THE DATA Start Marker

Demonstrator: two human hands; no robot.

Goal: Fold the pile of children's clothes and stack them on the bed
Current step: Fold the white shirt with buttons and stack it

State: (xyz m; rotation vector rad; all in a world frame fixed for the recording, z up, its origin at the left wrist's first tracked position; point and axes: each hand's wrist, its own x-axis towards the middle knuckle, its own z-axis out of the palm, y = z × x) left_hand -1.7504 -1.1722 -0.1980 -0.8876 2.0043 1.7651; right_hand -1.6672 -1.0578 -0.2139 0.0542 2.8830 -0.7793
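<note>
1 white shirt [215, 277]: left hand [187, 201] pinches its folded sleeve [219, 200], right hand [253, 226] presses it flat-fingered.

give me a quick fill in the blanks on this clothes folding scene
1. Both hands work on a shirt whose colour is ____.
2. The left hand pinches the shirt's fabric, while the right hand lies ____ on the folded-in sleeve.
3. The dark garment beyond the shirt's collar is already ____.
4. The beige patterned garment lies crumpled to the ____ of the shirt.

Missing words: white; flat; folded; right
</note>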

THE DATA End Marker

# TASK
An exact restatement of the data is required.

# ANSWER FOR THIS EXERCISE
Demonstrator: two human hands; no robot.

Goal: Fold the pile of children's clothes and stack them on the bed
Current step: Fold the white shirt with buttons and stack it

State: (xyz m; rotation vector rad; all in a world frame fixed for the recording, z up, its origin at the left wrist's first tracked position; point and axes: each hand's wrist, its own x-axis towards the middle knuckle, its own z-axis out of the palm, y = z × x) left_hand -1.7504 -1.1722 -0.1980 -0.8876 2.0043 1.7651; right_hand -1.6672 -1.0578 -0.2139 0.0542 2.8830 -0.7793
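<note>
1 white shirt [215, 277]: left hand [187, 201] pinches its folded sleeve [219, 200], right hand [253, 226] presses it flat-fingered.

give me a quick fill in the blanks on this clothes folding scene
1. Both hands work on a shirt whose colour is ____.
2. The left hand pinches the shirt's fabric, while the right hand lies ____ on the folded-in sleeve.
3. The dark garment beyond the shirt's collar is already ____.
4. The beige patterned garment lies crumpled to the ____ of the shirt.

Missing words: white; flat; folded; right
</note>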

The answer contains nothing further.